But legislators who adopted mandatory minimums added a clause giving judges the final word, she said. When the law was challenged and changed, the safety valve was removed.

“It removed judicial discretion entirely,” Perry said. “So it became mandatory no matter what … and now judges have zero discretion even after hearing all evidence.”

Nationally, mandatory sentencing laws have filled prisons, she said.

“There have been massive increases in our prison populations,” she said.

Malek disputes the claim that the current law is responsible for an influx of felons in Idaho prisons.

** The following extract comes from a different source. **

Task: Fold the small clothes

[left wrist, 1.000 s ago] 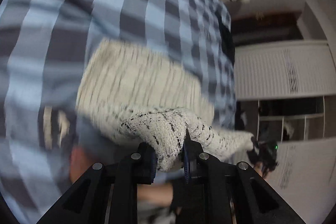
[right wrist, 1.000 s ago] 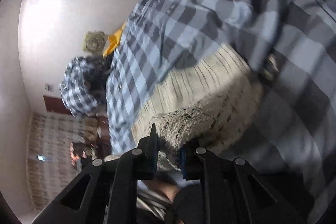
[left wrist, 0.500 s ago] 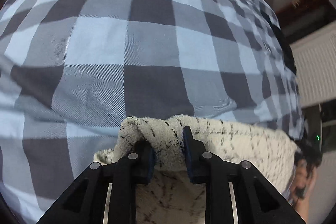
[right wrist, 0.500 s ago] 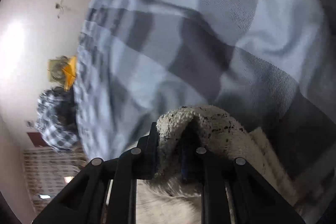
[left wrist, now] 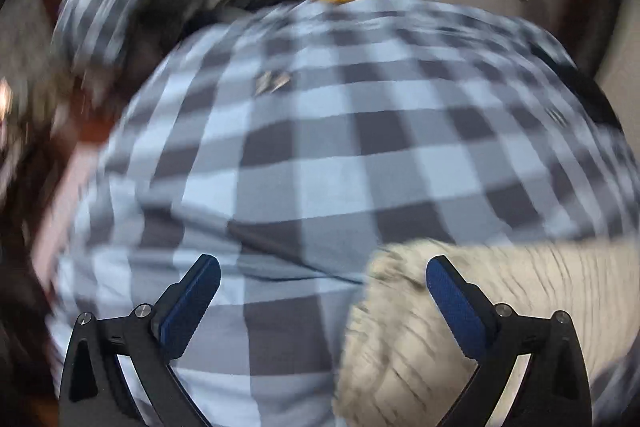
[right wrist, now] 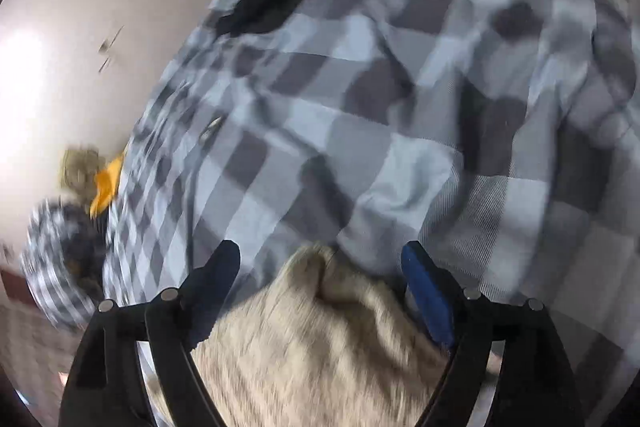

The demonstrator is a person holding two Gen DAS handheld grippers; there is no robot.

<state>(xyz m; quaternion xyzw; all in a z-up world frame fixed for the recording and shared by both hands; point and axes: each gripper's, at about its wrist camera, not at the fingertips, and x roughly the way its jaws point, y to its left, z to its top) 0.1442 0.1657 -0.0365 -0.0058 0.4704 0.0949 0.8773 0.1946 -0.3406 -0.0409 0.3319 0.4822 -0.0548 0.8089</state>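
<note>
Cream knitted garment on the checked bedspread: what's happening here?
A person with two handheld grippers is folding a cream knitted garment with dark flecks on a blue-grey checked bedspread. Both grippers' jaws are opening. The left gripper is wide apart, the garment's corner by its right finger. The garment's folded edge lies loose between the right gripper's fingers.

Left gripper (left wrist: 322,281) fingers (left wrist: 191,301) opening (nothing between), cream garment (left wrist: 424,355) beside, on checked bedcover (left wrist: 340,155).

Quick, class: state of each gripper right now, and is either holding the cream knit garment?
Left gripper: opening, nothing held; cream knit garment beside its right finger.
Right gripper: opening, garment corner between the jaws, not gripped.
</note>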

Over the past 13 years, 107 people, or about eight annually, have been sentenced in Idaho because of mandatory sentencing guidelines, he said.

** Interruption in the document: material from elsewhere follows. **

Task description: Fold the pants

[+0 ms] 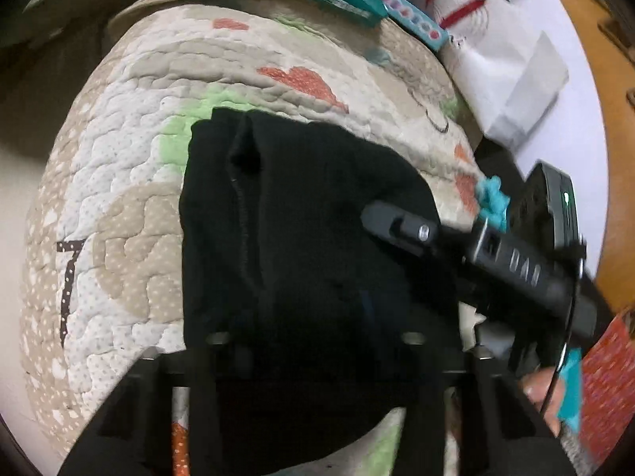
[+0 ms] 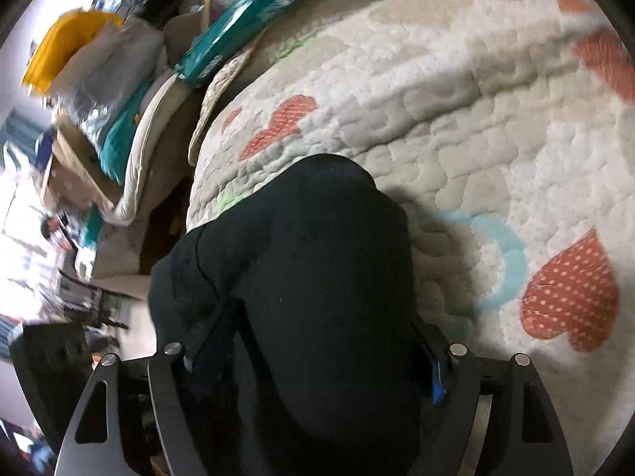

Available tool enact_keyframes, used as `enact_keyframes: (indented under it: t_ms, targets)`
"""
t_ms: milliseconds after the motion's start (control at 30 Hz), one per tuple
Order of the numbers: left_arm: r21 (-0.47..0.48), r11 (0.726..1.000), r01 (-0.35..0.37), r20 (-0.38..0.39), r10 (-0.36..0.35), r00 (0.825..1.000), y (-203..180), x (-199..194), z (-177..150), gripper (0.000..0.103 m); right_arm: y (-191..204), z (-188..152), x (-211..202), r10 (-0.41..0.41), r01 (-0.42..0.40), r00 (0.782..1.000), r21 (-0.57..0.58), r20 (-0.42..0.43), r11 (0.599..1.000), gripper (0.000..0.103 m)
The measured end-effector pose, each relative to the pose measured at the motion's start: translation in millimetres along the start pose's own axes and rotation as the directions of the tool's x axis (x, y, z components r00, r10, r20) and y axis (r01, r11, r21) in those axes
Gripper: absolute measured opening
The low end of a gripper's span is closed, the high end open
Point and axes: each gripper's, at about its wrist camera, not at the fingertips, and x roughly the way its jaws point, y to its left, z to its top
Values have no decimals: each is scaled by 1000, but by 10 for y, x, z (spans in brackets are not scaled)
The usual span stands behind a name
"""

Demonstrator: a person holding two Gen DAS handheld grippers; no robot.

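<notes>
gripping black pants in both grippers, left gripper, right gripper, quilt beneath, teal packs beyond

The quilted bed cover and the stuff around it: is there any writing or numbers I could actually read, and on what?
"7": a dark dotted numeral on the quilted cream bed cover, left of the black pants, in the left wrist view.
Raised letters on the black right gripper: blurred, unreadable.
White print on the teal plastic package at the cover's far edge: too blurred to read in either view.
Nothing else legible.
</notes>
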Motion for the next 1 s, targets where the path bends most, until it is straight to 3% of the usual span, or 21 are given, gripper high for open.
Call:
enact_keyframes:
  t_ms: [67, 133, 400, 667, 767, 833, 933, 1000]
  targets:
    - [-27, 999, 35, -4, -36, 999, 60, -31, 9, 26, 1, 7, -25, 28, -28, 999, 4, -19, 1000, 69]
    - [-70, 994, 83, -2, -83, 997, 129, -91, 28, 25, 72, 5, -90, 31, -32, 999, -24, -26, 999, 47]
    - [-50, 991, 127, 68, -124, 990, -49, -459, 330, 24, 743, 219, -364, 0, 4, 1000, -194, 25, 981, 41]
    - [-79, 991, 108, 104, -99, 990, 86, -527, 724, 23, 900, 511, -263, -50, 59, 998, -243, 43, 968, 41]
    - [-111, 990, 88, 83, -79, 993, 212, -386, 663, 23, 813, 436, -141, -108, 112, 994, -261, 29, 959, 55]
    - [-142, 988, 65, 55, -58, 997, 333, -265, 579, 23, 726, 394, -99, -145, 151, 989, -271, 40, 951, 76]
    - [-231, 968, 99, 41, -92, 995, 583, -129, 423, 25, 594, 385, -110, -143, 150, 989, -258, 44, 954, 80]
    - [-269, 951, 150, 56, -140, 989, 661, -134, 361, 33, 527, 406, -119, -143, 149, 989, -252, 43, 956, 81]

“There are no examples of someone who has been wrongly incarcerated,” he said.

Having mandatory minimum sentences for drug trafficking sends a message, Malek said.

“Drug trafficking is the No. 1 financing tool of organized crime,” Malek said. “We have relatively low crime because we have relatively low organized crime in Idaho.”

Studies that use prison telephone calls and confidential informants have shown that Idaho’s strict sentencing guidelines for trafficking act as a deterrent for organized crime.

“When we want to increase corporate investment … we remove barriers, reduce taxes, remove regulation,” Malek said. “You can be guaranteed when organized crime sees we have chosen to eliminate a disincentive for them to do business in the state of Idaho, we will see an increase in (organized crime).”

Calling mandatory minimum sentencing “a bizarre outlier in our jurisprudence … it’s not how we do business in our Idaho courts,” Rubel said the notion that lifting the mandatory minimums would cause an increased wave of trafficking.